Upper Presbytery Commission Water Project at the Cost of GHc 100,000 – from MyGhanaOnline

 

Buildings, buildings and more buildings…

W. Lebanon Church Has New Owner – from Valley News; former Seventh Day Adventist building bought by Providence Presbyterian Church (OPC)

Old Sutersville church may yet survive – from Trib Live; former Presbyterian Church building, believed oldest structure in borough, saved from wrecking ball for now.

Insurance costs could shut Inverness’ Old High Church – from BBC News

For Neighbors, Construction On Kansas City Church Is Good News – from Kansas City Public Media; update on a previously mentioned redevelopment project by the presbytery

First Look: Downtown church’s $17.7M transformation into a community center – from Columbus Business First

These Philadelphians Want to Get Closer to Their Neighbors – from Next City; a church being converted into a cohousing development

 

That’s it for now. Moving on to the next topic.

PC(USA) Amendment 14-F Voting At The Midway Point

With ten more presbyteries voting on Amendment 14-F this past weekend the Presbyterian Church (U.S.A.) has effectively reached the half-way point in voting on the amendment to the Directory for Worship section of the Book of Order which will change the definition of marriage. Of the 171 presbyteries, 84 have now voted and the presbyteries are clearly concurring as the unofficial tally now sits at 61 yes and 23 no. You can follow the voting at both the Covenant Network web site and the Presbyterian Laymen web site. The official tally from the Office of the General Assembly is at 37 to 16, but it lags the voting a bit because of the time necessary for notification to reach them.
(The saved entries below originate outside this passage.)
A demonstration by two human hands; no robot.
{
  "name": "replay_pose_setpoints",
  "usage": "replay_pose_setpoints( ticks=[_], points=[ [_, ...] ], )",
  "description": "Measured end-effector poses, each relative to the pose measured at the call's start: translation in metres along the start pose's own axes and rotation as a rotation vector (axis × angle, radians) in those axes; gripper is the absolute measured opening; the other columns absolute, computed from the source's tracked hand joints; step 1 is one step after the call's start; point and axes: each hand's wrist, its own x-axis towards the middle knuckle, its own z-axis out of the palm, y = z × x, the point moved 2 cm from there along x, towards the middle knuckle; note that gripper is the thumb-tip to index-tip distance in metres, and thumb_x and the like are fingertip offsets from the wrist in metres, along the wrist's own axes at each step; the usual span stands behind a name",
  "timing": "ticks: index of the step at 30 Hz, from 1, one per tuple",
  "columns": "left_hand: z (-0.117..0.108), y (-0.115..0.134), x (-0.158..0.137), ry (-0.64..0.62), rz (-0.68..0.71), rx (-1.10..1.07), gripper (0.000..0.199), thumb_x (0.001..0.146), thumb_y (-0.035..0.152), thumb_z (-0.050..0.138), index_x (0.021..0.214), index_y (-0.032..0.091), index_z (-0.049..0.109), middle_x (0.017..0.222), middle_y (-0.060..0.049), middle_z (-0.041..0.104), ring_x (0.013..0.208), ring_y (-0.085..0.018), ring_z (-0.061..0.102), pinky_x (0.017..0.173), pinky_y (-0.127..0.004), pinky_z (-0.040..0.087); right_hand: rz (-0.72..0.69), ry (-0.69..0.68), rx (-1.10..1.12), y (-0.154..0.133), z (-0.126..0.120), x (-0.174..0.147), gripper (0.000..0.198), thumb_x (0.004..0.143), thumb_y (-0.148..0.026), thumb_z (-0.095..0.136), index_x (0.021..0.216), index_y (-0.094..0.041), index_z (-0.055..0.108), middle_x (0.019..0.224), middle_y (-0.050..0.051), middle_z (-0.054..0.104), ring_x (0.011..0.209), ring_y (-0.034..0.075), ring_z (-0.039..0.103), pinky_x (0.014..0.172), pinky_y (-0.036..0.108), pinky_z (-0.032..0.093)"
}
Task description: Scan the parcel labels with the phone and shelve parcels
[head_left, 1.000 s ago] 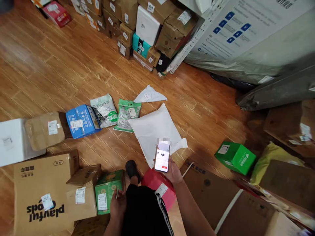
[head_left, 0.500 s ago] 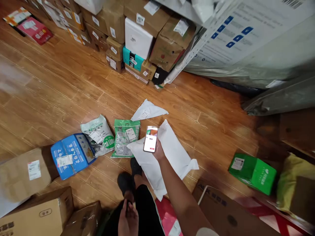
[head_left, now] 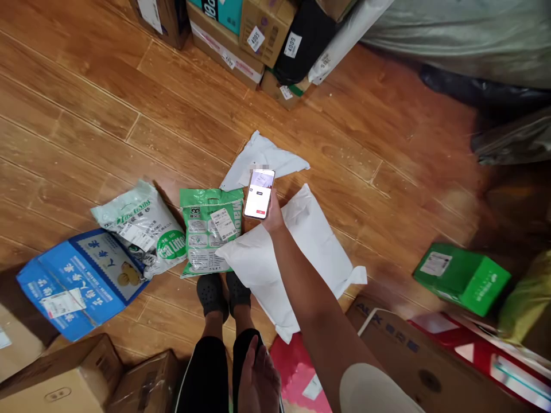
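Note:
My right hand [head_left: 274,215] is closed around a smartphone [head_left: 257,198] with its lit screen facing up at me. The phone is over the floor between a white triangular mailing bag [head_left: 279,159] and a green bag of cat litter [head_left: 209,232]. Under my right forearm lies a large white mailing bag [head_left: 318,241]. Low in the view, my left hand [head_left: 262,378] hangs before my dark trousers with its fingers curled. A dark bit shows between its thumb and fingers, too unclear to name.
Left of the green bag lie a white cat litter bag [head_left: 148,229] and a blue box [head_left: 81,281]. A green box [head_left: 460,278] stands at the right. Labelled cartons [head_left: 267,28] are stacked at the top. A large carton [head_left: 400,350] and a pink package [head_left: 295,367] lie near my legs.
The view has tilted down and closer to the floor parcels. My right hand with the phone has moved forward toward the triangular bag. The phone's screen picture differs. My left hand has shifted right.

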Motion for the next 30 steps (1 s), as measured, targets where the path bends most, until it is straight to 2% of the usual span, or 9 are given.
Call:
replay_pose_setpoints(
  ticks=[6,9,15,18,20,22,24,27,30],
  points=[
    [0.017,0.008,-0.002,0.000,0.007,0.052,0.030,0.094,0.035,0.060,0.121,0.022,0.061,0.124,-0.009,0.060,0.106,-0.021,0.061,0.087,-0.039,0.055,0.013,0.000,0.034,0.001,0.004,0.003,0.046,0.096,-0.059,0.041,0.112,-0.023,0.065,0.099,0.002,0.079,0.094,0.021,0.073,0.083,0.037,0.060],
    [0.027,0.022,0.008,0.004,0.022,0.073,0.030,0.094,0.036,0.059,0.121,0.022,0.060,0.124,-0.009,0.060,0.105,-0.021,0.062,0.087,-0.039,0.055,0.017,-0.009,0.033,0.001,0.006,0.002,0.050,0.093,-0.063,0.043,0.113,-0.022,0.065,0.099,0.004,0.079,0.096,0.023,0.073,0.083,0.039,0.061],
    [0.063,0.096,0.063,0.013,0.107,0.093,0.027,0.095,0.035,0.058,0.119,0.023,0.061,0.120,-0.009,0.062,0.101,-0.020,0.063,0.083,-0.037,0.057,0.008,0.018,0.032,0.002,0.002,0.002,0.048,0.092,-0.061,0.047,0.115,-0.023,0.064,0.106,0.004,0.078,0.100,0.022,0.072,0.087,0.038,0.059],
    [0.077,0.129,0.086,0.016,0.161,0.097,0.023,0.098,0.030,0.053,0.117,0.023,0.062,0.113,-0.008,0.066,0.092,-0.018,0.066,0.071,-0.032,0.059,0.012,-0.016,0.030,0.001,0.000,0.002,0.047,0.092,-0.061,0.048,0.115,-0.023,0.063,0.107,0.003,0.078,0.102,0.022,0.072,0.088,0.038,0.059],
    [0.081,0.140,0.094,0.017,0.186,0.099,0.023,0.100,0.024,0.046,0.112,0.028,0.065,0.106,-0.006,0.068,0.087,-0.018,0.068,0.059,-0.025,0.057,0.010,-0.032,0.027,0.000,0.000,0.001,0.045,0.091,-0.059,0.050,0.116,-0.023,0.062,0.105,0.003,0.078,0.103,0.022,0.071,0.088,0.039,0.059],
    [0.082,0.144,0.097,0.020,0.197,0.100,0.031,0.100,0.019,0.039,0.106,0.031,0.067,0.100,-0.004,0.069,0.085,-0.019,0.070,0.052,-0.021,0.053,-0.017,-0.037,0.025,-0.001,0.000,-0.004,0.039,0.088,-0.049,0.058,0.116,-0.024,0.061,0.104,0.002,0.078,0.103,0.023,0.071,0.088,0.039,0.059],
    [0.082,0.143,0.098,0.026,0.197,0.099,0.032,0.100,0.017,0.038,0.106,0.031,0.067,0.098,-0.004,0.069,0.085,-0.019,0.069,0.053,-0.020,0.053,-0.059,-0.048,0.019,-0.004,0.001,-0.010,0.037,0.079,-0.033,0.067,0.114,-0.025,0.060,0.101,0.000,0.078,0.103,0.023,0.071,0.087,0.039,0.059],
    [0.082,0.133,0.094,0.041,0.177,0.098,0.021,0.099,0.023,0.049,0.114,0.025,0.063,0.106,-0.006,0.068,0.088,-0.017,0.067,0.064,-0.027,0.058,-0.075,-0.099,-0.015,-0.007,0.004,-0.023,0.048,0.066,-0.016,0.069,0.112,-0.026,0.059,0.099,-0.003,0.077,0.102,0.025,0.070,0.086,0.039,0.059],
    [0.072,0.107,0.078,0.056,0.141,0.099,0.026,0.095,0.033,0.058,0.118,0.021,0.061,0.115,-0.008,0.064,0.096,-0.019,0.064,0.077,-0.035,0.058,-0.054,-0.139,-0.054,-0.008,0.004,-0.034,0.060,0.060,-0.011,0.070,0.115,-0.028,0.057,0.101,-0.003,0.076,0.100,0.025,0.070,0.083,0.040,0.058]
  ],
)
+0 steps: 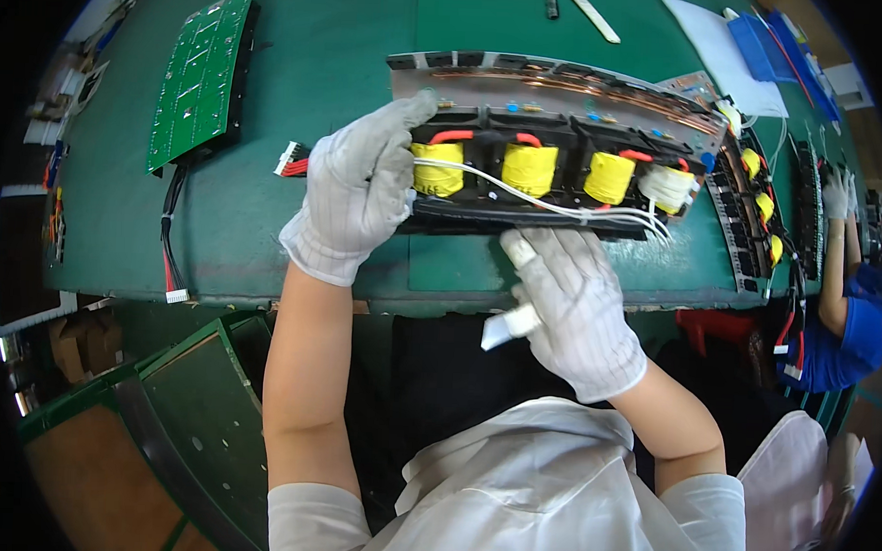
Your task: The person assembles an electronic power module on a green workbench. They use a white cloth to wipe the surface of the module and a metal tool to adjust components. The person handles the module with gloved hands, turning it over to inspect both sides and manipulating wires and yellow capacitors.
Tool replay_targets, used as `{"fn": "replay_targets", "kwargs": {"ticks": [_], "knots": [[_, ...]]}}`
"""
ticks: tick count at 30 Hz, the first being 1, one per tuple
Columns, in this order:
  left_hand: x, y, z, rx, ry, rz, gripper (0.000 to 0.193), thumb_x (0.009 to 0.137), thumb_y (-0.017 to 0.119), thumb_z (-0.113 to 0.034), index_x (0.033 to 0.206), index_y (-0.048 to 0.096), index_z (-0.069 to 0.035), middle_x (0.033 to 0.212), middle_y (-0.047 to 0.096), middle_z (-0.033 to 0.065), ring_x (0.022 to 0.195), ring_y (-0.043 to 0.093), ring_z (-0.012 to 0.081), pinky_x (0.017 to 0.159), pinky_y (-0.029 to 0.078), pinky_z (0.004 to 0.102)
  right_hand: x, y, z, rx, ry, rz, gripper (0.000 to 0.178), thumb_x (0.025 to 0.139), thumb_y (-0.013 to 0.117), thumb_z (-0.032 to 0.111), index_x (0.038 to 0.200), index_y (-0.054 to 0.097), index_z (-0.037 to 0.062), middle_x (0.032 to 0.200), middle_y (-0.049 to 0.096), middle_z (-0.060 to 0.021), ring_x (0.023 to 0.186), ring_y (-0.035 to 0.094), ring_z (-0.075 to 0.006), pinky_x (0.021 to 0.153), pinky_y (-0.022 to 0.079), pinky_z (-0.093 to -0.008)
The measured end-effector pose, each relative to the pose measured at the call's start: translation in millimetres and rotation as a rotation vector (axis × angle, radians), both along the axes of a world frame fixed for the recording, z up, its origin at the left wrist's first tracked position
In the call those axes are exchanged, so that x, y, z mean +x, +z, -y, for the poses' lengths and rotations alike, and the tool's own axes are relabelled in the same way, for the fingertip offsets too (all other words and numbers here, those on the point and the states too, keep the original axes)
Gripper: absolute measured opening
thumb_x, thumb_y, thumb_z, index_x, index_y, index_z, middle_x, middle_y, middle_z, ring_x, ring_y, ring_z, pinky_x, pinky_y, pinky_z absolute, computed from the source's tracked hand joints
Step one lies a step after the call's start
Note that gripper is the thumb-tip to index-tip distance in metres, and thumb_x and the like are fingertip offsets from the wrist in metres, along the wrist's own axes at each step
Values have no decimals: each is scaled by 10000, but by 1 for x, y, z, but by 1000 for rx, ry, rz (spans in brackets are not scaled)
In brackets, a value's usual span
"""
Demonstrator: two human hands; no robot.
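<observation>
A long circuit board assembly (562, 134) is tilted up over the green table, with copper strips along its far side. A row of yellow-wrapped coils (529, 170) and one white-wrapped coil (667, 188) sits on it, with loose white wires (522, 193) running across. My gloved left hand (362, 185) is closed around the board's left end. My gloved right hand (576, 305) lies with fingers stretched out at the near edge. A small whitish piece (502, 328) shows at its thumb; whether it is loose or attached, I cannot tell.
A green circuit board (203, 83) with a cable plug (176, 294) lies at left. More coil boards (745, 204) stand at right, near a co-worker's gloved hand (836, 192). A white strip (594, 16) and a blue bin (765, 49) are at the back. The table's front edge (440, 303) runs below my hands.
</observation>
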State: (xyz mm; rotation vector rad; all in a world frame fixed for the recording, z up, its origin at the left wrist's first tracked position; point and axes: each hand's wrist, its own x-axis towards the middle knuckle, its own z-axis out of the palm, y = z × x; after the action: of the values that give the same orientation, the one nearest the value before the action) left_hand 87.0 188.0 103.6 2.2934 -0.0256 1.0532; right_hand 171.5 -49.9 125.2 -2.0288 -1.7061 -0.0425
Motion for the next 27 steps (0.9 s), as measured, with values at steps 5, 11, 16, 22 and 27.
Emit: {"fn": "replay_targets", "kwargs": {"ticks": [5,11,16,22,27], "knots": [[-2,3,3,-54,79,-112,500,991,374,-391,1130,634,13,1035,689,152,845,698,248,712,536,308,8,-1,13,-12,129,-116,404,682,634,112,1074,589,23,1081,614,-142,1077,573,-305,933,451,-461],[0,4,2,-11,83,-111,547,990,349,-416,1123,628,35,1037,687,160,854,696,272,723,537,320,6,-9,26,-41,194,-209,312,723,616,181,1005,626,49,1074,632,-100,1104,579,-291,930,466,-445],[0,8,2,-32,27,-109,377,979,415,-252,1105,614,42,1060,665,199,908,667,335,771,535,363,6,-17,22,40,162,-197,279,742,647,201,980,625,58,1053,641,-90,1048,603,-281,860,484,-426],[3,9,2,-28,54,-133,386,984,408,-251,1105,609,54,1061,664,206,953,661,348,829,519,370,2,-15,18,80,52,-130,282,756,677,202,1000,622,71,1042,636,-77,894,622,-253,722,497,-383],[1,9,5,-22,76,-151,478,990,371,-327,1106,607,73,1069,662,214,997,648,355,893,489,386,4,3,11,52,-117,-188,447,806,640,218,1227,563,88,1150,571,-120,755,616,-243,590,513,-337]]}}
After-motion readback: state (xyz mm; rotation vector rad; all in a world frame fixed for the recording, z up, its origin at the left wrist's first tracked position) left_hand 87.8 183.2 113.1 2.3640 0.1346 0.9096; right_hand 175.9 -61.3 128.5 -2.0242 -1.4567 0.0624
If all you are here to find out is if 14-F will pass, my models have a 99%+ certainty it will (baring some very significant and unforeseen development). For the presbyteries that have voted so far eleven have switched their no vote from the last similar vote on 10-A to a yes on 14-F for a 32.3% conversion rate. In the opposite direction two have switched from yes to no giving a 4.0% conversion rate in that direction. Projecting that out it would give a final vote of 117 yes and 54 no.

But as regular readers know, the vote tally is only a small part of what I am really interested in. Let’s start drilling down and see what the numbers say about the PC(USA).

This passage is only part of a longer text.